Problem statement:
What lines below contain the word "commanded"? Please pull each one out.

Supplied records:
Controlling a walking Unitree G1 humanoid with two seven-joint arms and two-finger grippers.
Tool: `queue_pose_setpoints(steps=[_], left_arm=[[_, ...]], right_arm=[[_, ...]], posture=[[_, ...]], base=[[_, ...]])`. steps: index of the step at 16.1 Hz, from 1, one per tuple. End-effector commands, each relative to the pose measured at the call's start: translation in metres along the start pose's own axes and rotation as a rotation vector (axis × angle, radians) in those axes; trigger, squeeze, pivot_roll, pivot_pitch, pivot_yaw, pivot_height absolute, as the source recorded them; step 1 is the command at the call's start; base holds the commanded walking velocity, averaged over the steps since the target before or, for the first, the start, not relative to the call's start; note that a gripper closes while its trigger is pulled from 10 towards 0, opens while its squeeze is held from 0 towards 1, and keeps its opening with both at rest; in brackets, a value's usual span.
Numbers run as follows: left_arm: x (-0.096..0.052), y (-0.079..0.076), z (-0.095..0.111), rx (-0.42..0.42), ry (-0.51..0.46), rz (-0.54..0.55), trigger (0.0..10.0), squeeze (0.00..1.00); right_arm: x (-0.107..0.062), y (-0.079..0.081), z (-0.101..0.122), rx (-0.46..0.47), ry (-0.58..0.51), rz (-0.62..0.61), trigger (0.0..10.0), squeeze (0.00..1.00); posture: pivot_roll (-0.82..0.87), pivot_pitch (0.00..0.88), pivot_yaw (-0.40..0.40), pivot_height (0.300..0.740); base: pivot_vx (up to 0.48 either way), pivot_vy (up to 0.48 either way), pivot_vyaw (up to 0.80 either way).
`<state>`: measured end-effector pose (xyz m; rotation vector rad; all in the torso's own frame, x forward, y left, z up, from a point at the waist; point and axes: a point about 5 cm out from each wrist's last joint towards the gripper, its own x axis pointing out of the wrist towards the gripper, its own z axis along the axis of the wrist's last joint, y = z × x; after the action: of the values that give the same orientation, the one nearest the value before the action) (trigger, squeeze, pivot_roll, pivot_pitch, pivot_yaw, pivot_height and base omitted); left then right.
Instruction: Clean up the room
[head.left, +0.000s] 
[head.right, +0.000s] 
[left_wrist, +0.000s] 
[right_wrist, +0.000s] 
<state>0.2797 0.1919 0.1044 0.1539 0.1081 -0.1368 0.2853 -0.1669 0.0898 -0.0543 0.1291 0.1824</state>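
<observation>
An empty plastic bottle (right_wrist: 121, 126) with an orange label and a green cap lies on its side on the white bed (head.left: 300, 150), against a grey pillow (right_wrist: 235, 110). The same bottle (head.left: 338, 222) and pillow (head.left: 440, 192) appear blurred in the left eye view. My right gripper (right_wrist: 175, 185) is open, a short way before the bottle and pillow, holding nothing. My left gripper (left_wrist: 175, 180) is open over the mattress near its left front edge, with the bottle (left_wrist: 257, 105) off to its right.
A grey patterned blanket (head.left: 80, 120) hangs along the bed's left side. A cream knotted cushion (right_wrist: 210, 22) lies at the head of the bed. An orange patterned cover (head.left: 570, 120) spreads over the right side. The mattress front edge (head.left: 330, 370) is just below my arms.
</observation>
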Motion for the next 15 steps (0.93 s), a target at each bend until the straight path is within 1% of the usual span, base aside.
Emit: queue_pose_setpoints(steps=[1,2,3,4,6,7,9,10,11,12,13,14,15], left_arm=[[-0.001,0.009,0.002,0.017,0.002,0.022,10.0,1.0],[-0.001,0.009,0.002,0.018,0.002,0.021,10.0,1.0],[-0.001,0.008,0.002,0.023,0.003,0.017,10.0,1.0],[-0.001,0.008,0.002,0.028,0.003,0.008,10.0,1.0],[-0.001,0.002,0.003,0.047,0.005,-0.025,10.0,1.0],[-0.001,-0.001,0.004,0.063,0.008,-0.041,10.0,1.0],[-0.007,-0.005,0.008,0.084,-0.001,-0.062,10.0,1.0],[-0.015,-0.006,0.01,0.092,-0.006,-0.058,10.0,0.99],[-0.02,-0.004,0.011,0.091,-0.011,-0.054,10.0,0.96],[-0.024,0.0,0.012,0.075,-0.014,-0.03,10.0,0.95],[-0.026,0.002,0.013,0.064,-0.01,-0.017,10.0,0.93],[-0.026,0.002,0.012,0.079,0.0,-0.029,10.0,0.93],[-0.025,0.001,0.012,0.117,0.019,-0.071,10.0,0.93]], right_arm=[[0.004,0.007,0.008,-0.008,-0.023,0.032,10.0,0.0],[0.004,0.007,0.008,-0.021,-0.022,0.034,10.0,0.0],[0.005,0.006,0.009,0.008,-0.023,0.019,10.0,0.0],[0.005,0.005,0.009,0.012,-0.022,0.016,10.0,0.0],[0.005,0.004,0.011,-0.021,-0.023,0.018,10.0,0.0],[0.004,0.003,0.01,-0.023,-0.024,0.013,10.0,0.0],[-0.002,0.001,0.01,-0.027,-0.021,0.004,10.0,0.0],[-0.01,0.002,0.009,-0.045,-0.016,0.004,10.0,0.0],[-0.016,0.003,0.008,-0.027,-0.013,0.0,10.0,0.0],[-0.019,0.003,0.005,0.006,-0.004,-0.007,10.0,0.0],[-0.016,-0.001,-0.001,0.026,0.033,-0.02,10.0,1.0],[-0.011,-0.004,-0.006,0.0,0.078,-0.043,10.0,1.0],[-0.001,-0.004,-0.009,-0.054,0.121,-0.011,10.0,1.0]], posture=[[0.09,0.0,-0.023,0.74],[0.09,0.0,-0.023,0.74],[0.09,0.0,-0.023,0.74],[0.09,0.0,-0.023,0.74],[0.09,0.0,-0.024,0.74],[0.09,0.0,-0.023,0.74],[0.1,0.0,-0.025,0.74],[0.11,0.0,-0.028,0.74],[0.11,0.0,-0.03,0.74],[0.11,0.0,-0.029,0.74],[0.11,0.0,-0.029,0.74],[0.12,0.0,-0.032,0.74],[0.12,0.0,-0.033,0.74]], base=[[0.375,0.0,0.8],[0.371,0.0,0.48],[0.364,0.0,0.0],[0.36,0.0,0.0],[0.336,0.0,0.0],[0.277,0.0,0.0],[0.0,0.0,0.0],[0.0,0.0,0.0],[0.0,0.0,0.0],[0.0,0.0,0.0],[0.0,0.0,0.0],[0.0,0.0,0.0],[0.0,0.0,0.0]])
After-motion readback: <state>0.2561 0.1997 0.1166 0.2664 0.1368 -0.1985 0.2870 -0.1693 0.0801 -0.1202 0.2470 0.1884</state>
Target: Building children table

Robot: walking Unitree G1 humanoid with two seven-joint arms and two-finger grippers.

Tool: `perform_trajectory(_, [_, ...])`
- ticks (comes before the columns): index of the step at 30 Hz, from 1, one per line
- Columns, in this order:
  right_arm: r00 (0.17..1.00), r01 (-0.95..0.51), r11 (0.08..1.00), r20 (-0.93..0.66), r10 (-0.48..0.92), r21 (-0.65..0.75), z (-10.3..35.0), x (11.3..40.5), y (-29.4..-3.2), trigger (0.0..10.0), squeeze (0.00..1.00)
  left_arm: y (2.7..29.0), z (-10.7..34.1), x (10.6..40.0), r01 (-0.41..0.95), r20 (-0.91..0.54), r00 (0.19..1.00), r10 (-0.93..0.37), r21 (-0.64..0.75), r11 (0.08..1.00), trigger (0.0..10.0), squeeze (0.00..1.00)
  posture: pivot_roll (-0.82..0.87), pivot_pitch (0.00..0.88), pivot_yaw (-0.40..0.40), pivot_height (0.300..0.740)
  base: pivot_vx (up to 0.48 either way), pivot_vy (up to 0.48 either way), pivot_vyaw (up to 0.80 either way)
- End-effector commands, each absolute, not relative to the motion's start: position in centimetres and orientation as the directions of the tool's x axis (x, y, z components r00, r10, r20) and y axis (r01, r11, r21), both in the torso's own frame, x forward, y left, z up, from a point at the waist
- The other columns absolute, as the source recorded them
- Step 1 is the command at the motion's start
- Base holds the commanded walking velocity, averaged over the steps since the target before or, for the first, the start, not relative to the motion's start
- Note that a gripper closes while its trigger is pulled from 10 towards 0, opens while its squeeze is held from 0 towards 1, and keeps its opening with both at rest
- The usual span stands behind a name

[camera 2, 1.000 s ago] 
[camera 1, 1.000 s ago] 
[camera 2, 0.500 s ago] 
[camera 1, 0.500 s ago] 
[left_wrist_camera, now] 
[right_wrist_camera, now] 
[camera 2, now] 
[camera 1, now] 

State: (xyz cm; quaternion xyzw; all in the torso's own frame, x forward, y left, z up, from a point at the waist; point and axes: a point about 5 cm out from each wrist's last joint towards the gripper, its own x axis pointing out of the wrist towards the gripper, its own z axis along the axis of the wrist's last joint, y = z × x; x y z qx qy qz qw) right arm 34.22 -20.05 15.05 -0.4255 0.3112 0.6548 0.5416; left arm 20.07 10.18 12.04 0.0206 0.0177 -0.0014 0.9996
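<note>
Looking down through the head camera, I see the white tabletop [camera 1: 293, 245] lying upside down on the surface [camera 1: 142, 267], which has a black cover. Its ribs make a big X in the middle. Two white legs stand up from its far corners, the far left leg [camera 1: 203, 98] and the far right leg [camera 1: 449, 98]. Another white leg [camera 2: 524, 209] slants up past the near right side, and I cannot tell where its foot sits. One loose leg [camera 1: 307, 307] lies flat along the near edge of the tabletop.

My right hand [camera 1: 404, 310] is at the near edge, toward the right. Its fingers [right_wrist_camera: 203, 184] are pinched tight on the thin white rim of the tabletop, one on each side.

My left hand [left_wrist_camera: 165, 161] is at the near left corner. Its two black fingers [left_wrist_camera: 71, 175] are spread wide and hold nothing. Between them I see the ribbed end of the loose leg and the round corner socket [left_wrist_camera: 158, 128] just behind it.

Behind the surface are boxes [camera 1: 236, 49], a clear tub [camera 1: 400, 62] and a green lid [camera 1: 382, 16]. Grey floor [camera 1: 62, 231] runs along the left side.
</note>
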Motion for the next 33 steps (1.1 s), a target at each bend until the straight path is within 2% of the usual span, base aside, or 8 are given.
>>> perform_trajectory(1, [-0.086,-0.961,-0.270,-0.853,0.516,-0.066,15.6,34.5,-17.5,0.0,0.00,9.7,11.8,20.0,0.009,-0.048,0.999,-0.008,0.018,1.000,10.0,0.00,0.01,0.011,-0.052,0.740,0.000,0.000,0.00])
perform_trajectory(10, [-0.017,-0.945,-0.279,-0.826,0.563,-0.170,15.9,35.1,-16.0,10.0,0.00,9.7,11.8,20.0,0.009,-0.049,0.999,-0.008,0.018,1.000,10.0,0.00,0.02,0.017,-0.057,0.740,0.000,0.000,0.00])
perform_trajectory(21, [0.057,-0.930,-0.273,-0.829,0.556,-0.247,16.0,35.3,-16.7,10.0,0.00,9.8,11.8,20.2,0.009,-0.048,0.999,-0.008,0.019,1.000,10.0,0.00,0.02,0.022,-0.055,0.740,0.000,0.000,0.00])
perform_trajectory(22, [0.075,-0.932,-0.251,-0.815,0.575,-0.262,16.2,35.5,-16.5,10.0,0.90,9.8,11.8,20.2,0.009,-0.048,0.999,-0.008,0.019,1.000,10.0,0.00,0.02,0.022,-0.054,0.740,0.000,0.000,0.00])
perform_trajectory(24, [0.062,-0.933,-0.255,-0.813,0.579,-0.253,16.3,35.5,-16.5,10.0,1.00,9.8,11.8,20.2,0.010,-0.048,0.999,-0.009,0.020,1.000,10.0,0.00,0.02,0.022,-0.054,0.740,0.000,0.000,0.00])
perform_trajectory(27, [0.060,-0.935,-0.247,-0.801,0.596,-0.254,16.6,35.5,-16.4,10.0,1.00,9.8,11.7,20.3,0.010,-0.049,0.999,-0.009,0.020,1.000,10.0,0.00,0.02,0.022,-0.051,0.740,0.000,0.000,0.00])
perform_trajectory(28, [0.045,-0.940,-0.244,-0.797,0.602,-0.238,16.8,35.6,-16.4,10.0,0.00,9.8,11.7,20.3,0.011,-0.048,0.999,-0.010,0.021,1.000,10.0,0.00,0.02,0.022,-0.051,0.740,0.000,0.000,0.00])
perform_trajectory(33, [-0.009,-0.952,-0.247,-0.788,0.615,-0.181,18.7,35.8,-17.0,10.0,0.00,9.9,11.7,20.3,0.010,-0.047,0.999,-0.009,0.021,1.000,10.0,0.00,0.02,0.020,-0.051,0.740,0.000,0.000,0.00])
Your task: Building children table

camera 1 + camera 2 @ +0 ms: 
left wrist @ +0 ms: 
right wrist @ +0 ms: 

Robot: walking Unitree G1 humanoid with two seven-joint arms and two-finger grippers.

Written response:
Tool: `queue_pose_setpoints(steps=[_], left_arm=[[_, ...]], right_arm=[[_, ...]], posture=[[_, ...]], base=[[_, ...]])`. steps: index of the step at 16.1 Hz, from 1, one per tuple. End-effector commands, each relative to the pose measured at the call's start: translation in metres along the start pose's own axes and rotation as a rotation vector (axis × angle, radians) in those axes; trigger, squeeze, pivot_roll, pivot_pitch, pivot_yaw, pivot_height absolute, as the source recorded them; step 1 is the command at the call's start; base holds the commanded walking velocity, averaged over the steps since the target before or, for the first, the start, not relative to the call's start; note that a gripper closes while its trigger is pulled from 10 towards 0, opens while its squeeze is held from 0 towards 1, and keeps its opening with both at rest; in brackets, a value's usual span.
- Base holds the commanded walking velocity, averaged over the steps since the target before or, for the first, the start, not relative to the motion's start

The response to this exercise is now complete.